● **WHAT THE TASK ASKS**
How many lines in the data below include the word "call"? Respond with the number, nothing more.

(EXTRACTED DATA Opens)

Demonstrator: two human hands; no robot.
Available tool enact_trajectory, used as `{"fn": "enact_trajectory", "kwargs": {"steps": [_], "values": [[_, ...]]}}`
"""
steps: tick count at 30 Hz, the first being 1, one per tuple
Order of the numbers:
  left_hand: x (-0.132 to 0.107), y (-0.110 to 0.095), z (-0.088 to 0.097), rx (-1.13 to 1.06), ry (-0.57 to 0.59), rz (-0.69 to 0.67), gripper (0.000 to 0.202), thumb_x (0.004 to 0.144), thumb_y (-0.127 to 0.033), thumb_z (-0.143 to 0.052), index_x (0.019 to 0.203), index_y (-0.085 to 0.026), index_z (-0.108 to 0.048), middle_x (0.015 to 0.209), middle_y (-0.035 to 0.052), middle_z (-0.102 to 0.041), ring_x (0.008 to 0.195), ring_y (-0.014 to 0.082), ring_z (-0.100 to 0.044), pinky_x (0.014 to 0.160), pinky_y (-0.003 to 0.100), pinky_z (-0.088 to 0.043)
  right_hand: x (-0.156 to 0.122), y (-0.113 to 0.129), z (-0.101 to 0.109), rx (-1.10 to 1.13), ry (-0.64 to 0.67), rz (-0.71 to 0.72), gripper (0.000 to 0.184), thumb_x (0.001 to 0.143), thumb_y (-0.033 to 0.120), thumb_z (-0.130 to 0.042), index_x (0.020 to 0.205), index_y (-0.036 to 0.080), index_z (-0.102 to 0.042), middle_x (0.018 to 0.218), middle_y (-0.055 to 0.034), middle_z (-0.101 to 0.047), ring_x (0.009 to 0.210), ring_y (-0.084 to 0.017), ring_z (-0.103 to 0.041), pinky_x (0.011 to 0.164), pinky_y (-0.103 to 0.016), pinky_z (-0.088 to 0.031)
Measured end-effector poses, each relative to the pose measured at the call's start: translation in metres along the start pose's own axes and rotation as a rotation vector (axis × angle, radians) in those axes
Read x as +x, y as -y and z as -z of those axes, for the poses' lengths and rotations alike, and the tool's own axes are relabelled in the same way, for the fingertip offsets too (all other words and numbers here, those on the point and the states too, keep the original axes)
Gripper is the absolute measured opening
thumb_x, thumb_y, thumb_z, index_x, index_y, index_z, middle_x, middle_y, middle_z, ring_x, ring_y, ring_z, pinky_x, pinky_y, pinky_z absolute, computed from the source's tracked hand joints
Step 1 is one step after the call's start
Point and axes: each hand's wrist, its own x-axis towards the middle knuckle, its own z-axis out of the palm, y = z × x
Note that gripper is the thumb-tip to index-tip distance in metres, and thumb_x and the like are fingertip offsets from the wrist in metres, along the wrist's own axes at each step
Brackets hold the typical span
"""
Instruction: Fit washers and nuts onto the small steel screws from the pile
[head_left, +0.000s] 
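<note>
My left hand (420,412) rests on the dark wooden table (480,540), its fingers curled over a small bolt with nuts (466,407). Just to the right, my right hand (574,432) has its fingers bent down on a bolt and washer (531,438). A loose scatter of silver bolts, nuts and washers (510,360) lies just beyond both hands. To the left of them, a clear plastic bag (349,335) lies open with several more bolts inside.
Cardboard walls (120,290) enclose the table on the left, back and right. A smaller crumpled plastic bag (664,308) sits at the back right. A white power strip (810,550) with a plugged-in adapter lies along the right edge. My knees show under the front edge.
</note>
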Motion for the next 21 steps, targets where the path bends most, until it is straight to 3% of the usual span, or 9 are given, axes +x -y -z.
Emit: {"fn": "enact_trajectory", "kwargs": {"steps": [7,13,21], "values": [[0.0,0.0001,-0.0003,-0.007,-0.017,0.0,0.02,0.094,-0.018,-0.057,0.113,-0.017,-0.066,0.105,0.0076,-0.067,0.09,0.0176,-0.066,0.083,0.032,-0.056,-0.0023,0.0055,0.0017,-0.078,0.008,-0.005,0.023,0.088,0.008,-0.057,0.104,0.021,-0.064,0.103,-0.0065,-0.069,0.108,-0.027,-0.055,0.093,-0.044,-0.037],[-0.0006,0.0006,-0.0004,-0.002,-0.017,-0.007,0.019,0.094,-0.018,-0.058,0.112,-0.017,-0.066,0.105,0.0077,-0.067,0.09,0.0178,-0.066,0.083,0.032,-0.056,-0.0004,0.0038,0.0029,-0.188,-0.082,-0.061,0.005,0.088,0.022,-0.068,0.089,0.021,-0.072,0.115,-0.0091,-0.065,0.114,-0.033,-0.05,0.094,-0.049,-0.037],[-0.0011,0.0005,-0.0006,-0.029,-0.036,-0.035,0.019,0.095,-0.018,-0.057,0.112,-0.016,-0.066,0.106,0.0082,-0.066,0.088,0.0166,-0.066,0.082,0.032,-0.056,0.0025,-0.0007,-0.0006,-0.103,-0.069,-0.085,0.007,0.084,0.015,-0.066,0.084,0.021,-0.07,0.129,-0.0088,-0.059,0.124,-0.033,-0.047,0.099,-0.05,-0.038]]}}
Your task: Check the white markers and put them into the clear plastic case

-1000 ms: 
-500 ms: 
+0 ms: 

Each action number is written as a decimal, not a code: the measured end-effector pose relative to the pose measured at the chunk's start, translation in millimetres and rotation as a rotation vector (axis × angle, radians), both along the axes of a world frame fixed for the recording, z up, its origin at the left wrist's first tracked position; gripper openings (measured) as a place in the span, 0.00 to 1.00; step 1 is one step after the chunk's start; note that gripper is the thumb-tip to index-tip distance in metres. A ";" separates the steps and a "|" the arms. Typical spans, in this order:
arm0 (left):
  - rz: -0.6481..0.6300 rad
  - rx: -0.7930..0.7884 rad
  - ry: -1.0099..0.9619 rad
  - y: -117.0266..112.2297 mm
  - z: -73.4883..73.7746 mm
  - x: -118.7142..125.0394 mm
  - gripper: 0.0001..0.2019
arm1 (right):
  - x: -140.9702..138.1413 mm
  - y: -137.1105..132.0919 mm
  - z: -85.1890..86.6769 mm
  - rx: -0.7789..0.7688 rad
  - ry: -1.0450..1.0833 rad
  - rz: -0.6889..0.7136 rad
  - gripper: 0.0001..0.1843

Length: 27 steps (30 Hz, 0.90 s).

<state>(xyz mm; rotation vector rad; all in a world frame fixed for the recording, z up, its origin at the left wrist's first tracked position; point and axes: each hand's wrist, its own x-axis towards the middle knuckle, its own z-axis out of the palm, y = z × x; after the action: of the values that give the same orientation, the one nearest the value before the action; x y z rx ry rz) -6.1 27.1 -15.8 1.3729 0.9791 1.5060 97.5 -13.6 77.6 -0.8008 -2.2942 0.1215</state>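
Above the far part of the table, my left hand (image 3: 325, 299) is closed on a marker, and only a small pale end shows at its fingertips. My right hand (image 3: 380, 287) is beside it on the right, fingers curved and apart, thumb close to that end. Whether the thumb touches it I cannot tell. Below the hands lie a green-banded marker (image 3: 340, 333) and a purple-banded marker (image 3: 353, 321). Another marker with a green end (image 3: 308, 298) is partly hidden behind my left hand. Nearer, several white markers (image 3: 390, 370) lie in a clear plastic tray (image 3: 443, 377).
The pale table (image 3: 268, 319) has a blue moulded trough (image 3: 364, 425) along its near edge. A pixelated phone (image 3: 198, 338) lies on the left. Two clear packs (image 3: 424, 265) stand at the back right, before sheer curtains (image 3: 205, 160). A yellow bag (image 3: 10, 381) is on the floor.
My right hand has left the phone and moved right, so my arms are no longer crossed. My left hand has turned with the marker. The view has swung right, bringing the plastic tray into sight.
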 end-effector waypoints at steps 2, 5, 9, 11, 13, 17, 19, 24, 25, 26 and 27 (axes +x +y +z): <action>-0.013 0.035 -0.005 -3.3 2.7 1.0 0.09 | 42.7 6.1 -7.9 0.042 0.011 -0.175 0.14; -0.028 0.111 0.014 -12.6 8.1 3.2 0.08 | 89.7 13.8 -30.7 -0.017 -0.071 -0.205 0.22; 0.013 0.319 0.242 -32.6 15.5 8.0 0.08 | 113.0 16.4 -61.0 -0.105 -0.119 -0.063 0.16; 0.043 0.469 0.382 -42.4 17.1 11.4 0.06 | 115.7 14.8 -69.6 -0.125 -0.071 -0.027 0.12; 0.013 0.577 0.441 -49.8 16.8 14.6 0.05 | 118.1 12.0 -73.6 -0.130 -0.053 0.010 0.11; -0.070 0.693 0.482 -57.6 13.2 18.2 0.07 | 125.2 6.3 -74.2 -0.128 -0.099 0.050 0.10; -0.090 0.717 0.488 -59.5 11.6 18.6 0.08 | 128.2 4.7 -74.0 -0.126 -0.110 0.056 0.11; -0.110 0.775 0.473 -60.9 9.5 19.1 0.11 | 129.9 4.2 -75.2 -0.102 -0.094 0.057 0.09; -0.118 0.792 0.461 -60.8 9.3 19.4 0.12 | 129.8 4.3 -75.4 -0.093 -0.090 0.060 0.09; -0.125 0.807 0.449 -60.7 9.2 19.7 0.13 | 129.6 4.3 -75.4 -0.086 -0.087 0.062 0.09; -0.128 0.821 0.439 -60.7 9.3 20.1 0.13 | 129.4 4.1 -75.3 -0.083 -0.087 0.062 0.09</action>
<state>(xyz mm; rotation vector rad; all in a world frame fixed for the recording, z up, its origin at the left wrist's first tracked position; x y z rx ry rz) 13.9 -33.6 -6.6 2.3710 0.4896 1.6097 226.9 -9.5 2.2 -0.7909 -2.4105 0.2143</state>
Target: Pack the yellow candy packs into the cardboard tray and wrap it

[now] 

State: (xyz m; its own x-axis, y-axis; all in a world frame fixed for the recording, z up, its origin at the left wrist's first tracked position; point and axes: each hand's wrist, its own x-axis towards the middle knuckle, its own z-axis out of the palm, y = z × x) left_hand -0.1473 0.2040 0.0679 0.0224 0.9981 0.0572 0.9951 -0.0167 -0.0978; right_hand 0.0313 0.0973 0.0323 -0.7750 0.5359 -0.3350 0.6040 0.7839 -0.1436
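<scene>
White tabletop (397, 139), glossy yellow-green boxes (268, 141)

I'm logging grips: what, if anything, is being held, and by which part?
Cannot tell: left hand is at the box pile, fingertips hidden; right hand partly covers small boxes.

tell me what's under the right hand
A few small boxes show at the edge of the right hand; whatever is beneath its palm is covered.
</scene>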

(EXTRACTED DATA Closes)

● **ANSWER BELOW**
2